[LLVMdev] MergeFunctions: reduce complexity to O(log(N))

Nick Lewycky nlewycky at google.com
Fri Jan 31 16:41:38 PST 2014

On 31 January 2014 16:15, Sean Silva <chisophugis at gmail.com> wrote:

> On Thu, Jan 30, 2014 at 8:09 PM, Nick Lewycky <nlewycky at google.com> wrote:
>> On 30 January 2014 01:27, Stepan Dyatkovskiy <stpworld at narod.ru> wrote:
>>> Hello Sean and Tobias,
>>> Sean,
>>> Thank you. Could you describe Nick's ideas in few words or give me links
>>> to your discussion, so I could adapt my ideas to it.
>> Sorry I haven't had time to write it up. The essential idea is that we
>> use partition-refinement to determine the differences between a group of
>> functions instead of using pair-wise comparison.
> I can't remember exactly, but you also had one neat idea about using call
> graph information to narrow things down. Was it to use SCC size as an
> attribute in the partition refinement?

Yes, you can use the call graph as a factor in determining whether two
functions are the same, cheaply. The obvious case is that if one function
places a call and the other does not, they can't be equivalent. The reverse
post-order traversal performed by the CallGraphSCCPassManager means that
all callees are visited before callers. One of the things mergefunc needs
to consider is that two functions A and B which call two other functions (C
and D) might be different, or might be identical only-if C and D turn out
to be identical. This means we need to defer merging. With the call graph,
if we merge all callees before visiting callers, we don't need to defer
anything. If the callees are different between two functions, we've already
tried and failed to merge the callees ...
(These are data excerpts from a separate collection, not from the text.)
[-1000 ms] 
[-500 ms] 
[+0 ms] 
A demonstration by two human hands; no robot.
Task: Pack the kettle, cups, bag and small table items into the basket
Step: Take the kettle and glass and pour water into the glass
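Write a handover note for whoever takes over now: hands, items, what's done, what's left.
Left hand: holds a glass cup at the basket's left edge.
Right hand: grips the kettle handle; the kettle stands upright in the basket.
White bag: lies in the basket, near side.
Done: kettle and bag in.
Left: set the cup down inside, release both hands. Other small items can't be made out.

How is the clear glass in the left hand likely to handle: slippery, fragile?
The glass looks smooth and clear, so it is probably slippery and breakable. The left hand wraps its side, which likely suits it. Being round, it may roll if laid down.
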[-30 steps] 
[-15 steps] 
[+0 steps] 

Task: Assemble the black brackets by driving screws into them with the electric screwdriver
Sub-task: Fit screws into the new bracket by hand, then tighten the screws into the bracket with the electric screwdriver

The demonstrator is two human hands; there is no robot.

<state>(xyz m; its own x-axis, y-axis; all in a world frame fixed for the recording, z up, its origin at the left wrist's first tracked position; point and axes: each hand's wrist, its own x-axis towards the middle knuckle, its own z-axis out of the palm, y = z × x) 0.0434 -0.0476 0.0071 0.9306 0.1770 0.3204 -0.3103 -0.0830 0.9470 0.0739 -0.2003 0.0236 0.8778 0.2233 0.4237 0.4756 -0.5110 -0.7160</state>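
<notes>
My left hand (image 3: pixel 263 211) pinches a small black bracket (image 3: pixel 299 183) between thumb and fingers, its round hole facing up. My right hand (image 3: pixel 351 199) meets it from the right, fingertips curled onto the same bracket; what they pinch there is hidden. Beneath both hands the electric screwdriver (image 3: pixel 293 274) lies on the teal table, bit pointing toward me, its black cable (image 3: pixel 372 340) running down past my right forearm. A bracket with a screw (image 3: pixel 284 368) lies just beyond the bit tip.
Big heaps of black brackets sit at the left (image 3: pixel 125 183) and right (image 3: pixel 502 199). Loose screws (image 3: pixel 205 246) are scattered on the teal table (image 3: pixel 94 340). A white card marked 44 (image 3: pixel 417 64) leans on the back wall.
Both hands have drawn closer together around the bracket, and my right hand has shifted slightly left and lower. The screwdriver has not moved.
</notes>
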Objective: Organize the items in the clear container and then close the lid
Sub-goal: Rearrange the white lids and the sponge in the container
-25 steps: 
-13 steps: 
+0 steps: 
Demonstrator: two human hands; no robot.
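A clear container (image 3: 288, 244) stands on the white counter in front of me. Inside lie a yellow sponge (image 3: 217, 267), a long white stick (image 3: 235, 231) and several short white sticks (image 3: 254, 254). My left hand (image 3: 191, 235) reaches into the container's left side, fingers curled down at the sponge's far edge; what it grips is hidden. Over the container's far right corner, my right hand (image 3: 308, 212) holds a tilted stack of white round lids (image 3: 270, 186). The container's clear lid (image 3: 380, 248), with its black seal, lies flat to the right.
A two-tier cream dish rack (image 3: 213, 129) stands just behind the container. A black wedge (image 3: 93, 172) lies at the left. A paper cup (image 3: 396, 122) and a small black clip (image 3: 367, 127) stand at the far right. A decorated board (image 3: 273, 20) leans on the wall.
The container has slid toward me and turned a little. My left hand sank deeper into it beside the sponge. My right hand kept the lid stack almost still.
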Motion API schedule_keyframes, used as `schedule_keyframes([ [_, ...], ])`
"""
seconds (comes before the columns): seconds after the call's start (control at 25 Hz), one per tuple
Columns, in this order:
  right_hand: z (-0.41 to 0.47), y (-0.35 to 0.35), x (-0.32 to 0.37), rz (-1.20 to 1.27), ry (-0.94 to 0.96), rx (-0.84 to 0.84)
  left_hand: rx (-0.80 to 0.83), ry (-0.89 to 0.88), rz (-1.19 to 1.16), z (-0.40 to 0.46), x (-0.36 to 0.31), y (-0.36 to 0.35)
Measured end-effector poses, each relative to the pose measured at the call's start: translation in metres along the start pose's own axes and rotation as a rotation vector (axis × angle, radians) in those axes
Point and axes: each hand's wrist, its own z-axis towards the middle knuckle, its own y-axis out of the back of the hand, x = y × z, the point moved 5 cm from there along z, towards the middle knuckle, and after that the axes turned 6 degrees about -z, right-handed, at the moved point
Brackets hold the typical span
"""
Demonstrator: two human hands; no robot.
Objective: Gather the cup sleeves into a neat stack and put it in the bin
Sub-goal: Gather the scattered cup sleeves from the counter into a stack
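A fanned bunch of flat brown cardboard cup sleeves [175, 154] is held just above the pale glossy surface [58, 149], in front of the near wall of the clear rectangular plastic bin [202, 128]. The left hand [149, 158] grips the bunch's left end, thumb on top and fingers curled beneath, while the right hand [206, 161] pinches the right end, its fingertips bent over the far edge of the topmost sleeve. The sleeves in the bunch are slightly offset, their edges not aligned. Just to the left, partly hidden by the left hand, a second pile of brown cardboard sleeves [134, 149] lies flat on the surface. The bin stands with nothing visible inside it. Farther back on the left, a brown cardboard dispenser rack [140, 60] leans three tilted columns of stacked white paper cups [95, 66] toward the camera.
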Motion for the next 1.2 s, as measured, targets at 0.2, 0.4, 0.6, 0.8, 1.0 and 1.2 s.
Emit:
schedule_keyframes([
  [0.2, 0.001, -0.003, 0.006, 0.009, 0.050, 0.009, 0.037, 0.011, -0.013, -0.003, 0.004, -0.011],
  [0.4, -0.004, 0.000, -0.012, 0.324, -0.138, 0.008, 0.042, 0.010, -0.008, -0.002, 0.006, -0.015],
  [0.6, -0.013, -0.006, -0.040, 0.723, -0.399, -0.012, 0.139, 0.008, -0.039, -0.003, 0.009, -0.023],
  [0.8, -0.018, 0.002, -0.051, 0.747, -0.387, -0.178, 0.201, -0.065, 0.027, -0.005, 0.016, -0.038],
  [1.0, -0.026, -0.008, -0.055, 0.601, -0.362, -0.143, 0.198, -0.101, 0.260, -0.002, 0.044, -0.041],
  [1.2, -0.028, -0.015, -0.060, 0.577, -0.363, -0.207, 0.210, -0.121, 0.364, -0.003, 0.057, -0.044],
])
... except for the case where the caller and callee are in the same
strongly connected component, in which case we do the same
deferred-decision trick as we have in current MergeFunc.

I implemented all this, but never committed it to llvm because we didn't
have a CallGraph kicking around at the time MergeFunc ran, and computing
the call graph ultimately made it slower.

One other thing before I forget, it's important to merge mergefunc with
constantmerge. Currently we have a situation where we have constant tables
of function pointers (aka. virtual tables) and we have functions which load
these tables and grab functions out of them. It may turn out that all the
virtual functions across two template instantiations are the same, and we
want to merge the vtables and the functions. We can't do that if we don't
try to merge both constants and functions together.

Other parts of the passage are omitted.